*PROBLEM STATEMENT*. Of the lines below, report only those that contain "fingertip".

*INFORMATION SHOWN*.
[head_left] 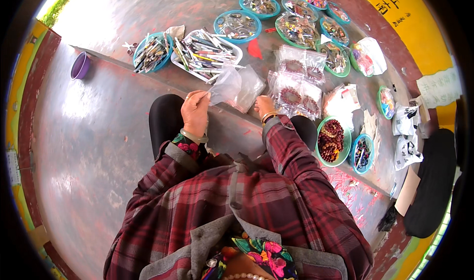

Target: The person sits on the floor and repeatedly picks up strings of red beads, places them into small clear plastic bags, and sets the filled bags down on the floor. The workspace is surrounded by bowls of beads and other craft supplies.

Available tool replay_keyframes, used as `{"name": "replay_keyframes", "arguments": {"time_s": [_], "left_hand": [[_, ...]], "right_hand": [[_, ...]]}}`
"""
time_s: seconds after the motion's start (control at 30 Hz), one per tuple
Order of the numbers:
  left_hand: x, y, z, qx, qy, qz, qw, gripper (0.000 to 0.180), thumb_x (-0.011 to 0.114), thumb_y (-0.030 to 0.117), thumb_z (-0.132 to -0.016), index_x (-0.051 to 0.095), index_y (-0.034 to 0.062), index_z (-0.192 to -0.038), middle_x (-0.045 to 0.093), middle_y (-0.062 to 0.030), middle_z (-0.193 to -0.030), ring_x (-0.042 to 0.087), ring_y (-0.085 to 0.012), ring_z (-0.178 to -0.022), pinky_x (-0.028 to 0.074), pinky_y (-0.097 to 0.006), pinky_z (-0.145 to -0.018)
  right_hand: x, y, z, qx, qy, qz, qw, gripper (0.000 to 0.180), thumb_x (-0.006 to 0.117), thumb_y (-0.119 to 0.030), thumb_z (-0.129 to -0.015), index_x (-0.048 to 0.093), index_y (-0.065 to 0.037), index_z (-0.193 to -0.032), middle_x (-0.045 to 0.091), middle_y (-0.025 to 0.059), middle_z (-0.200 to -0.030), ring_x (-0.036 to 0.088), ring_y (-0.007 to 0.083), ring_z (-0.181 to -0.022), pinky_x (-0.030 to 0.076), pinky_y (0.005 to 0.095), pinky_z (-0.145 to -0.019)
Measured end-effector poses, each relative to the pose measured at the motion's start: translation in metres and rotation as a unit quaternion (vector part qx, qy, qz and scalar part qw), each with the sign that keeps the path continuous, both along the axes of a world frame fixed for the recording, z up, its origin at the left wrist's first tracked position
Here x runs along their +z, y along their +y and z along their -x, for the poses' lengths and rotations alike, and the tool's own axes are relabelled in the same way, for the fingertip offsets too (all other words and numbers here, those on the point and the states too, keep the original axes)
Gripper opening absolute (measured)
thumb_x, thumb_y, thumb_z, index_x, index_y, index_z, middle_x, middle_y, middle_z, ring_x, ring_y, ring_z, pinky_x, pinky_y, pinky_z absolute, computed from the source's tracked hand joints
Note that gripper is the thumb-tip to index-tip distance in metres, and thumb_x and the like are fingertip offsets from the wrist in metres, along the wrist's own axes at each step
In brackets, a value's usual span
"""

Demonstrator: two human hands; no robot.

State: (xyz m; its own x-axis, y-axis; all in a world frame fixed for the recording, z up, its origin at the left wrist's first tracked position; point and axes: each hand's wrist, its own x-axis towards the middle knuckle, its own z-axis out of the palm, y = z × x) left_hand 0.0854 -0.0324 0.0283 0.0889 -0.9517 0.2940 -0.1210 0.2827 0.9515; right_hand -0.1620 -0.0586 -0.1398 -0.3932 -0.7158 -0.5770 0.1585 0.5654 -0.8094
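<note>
My left hand [195,113] pinches the edge of a clear plastic bag [226,86], which hangs out to the right of the fingers. More clear bags [249,88] lie flat on the ledge just beyond, between my two hands. My right hand [264,106] is closed beside them; whatever its fingers hold is hidden. To the right of that hand are bagged dark red bead bracelets [291,96], spread in several clear packets. A light green basin [347,150] with strings of brown-red beads stands close to my right forearm.
A white tray [239,58] and a teal basin [170,47] full of pens stand ahead, near scissors [130,48]. Several basins of small items [238,25] fill the far right. A small blue basin [362,154] is at right, a purple bowl [80,66] at left.
</note>
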Motion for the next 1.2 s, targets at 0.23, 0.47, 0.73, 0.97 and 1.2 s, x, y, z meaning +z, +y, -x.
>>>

*SOLUTION TO THIS PROBLEM*.
Here x runs along their +z, y along their +y and z along their -x, for the poses' lengths and rotations alike, and the tool's own axes are relabelled in the same way, for the fingertip offsets too (all other words and numbers here, those on the point and the states too, keep the original axes)
Note that gripper is the thumb-tip to index-tip distance in metres, and thumb_x and the like are fingertip offsets from the wrist in metres, along the wrist's own axes at each step

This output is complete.